Task directions — Please copy every record below exactly, but leave the pictures out.

--- START ---

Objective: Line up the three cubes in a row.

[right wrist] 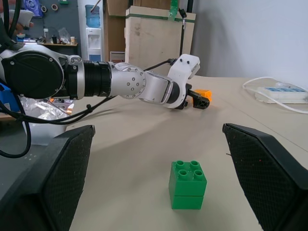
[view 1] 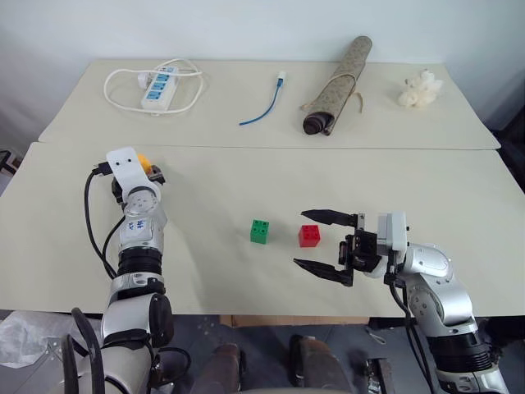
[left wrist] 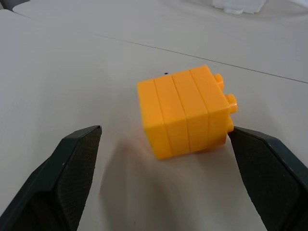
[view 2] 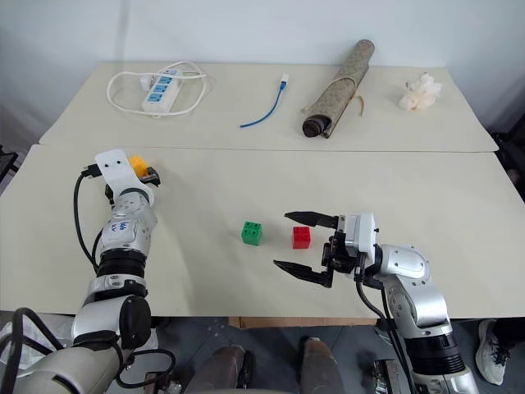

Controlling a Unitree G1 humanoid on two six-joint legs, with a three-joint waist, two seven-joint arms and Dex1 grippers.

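Left wrist view puts the orange-yellow cube (left wrist: 185, 112) between the spread fingers (left wrist: 72, 168) of the left end effector (left wrist: 166, 159), lying on its side on the tabletop (left wrist: 72, 72) with its studs pointing sideways; one finger tip sits just beside the cube's studded side, the other stands apart from it. From the head views, that left end effector (view 1: 150, 171) is reached out over the left part of the tabletop, its forearm stretched forward, and the cube peeks out beyond the white wrist housing. The right end effector (view 1: 312, 241) is turned across the robot's front, pointing toward its left, its two black fingers wide apart and holding nothing. The red cube (view 1: 310, 235) stands near these fingertips, about level with the gap between them, and the green cube (view 1: 260, 231) stands close to the left of the red one, apart from it. Both sit upright, studs up, each built of stacked layers.
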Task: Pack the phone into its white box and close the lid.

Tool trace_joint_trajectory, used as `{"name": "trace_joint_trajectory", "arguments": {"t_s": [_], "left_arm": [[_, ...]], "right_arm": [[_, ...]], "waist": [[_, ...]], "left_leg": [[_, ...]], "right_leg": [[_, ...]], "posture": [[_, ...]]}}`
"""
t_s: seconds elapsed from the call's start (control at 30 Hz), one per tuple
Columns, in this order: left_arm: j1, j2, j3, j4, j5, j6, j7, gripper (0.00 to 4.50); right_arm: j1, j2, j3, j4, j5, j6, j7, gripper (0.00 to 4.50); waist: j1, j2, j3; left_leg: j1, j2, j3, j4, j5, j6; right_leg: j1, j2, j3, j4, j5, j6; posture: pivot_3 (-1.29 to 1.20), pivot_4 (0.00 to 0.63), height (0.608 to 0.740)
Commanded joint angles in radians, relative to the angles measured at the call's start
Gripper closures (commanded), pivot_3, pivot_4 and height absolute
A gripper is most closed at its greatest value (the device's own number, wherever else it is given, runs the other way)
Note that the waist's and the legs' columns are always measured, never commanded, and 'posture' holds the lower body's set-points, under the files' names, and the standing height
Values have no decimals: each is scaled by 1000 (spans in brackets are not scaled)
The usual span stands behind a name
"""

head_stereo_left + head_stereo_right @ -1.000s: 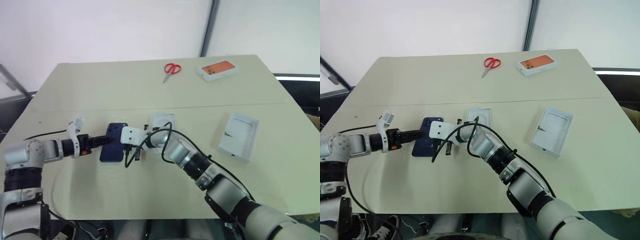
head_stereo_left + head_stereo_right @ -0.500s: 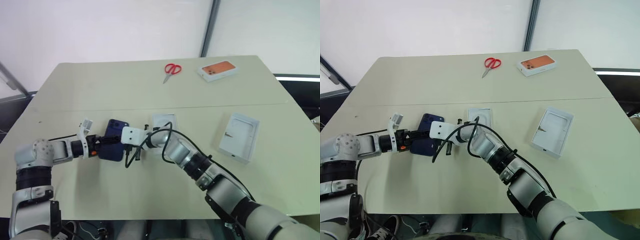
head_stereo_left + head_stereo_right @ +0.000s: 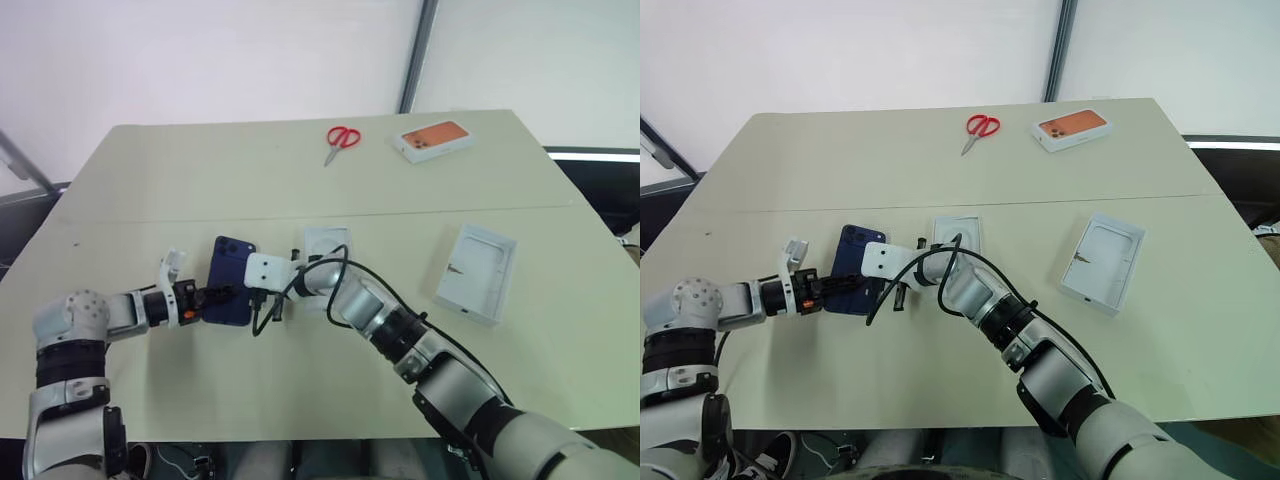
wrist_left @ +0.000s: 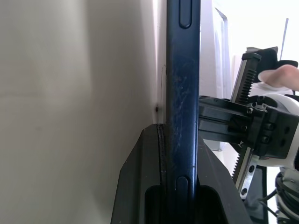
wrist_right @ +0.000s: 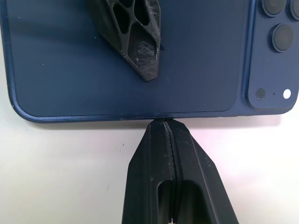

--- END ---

Answer space —
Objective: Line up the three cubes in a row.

[right wrist] 
[view 1] 
[left wrist] 
[view 2] 

Controlling a Unitree G1 humanoid on two six-joint legs, with a three-joint waist, two seven-joint arms and Dex1 grippers.

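Left wrist view puts the orange-yellow cube (left wrist: 185, 112) between the spread fingers (left wrist: 72, 168) of the left end effector (left wrist: 166, 159), lying on its side on the tabletop (left wrist: 72, 72) with its studs pointing sideways; one finger tip sits just beside the cube's studded side, the other stands apart from it. From the head views, that left end effector (view 1: 150, 171) is reached out over the left part of the tabletop, its forearm stretched forward, and the cube peeks out beyond the white wrist housing. The right end effector (view 1: 312, 241) is turned across the robot's front, pointing toward its left, its two black fingers wide apart and holding nothing. The red cube (view 1: 310, 235) stands near these fingertips, about level with the gap between them, and the green cube (view 1: 260, 231) stands close to the left of the red one, apart from it. Both sit upright, studs up, each built of stacked layers.
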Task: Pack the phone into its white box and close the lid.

Tool trace_joint_trajectory, used as `{"name": "trace_joint_trajectory", "arguments": {"t_s": [_], "left_arm": [[_, ...]], "right_arm": [[_, ...]], "waist": [[_, ...]], "left_leg": [[_, ...]], "right_leg": [[_, ...]], "posture": [[_, ...]]}}`
"""
t_s: seconds elapsed from the call's start (control at 30 Hz), one per tuple
Columns, in this order: left_arm: j1, j2, j3, j4, j5, j6, j7, gripper (0.00 to 4.50); right_arm: j1, j2, j3, j4, j5, j6, j7, gripper (0.00 to 4.50); waist: j1, j2, j3; left_leg: j1, j2, j3, j4, j5, j6; right_leg: j1, j2, j3, j4, j5, j6; posture: pivot_3 (-1.29 to 1.20), pivot_4 (0.00 to 0.63), height (0.608 to 0.740)
Commanded joint angles in radians, relative to the angles measured at the call's start
Gripper closures (commanded), pivot_3, pivot_4 and height absolute
A gripper is most closed at its greatest value (the device's own number, wherever else it is given, runs the other way)
Note that the waist's and the legs' columns are always measured, never commanded, and 'posture' holds the lower body's set-points, under the files' names, and the standing height
Values have no decimals: each is scaled by 1000 (spans in brackets are not scaled)
The usual span stands behind a name
"""

head_stereo_left + head_stereo_right @ -1.000s: 
head_stereo_left + head_stereo_right @ -0.500s: 
head_stereo_left + head_stereo_right @ +0.000s: 
wrist_left @ +0.000s: 
wrist_right @ +0.000s: 

There's nothing left to add to the output.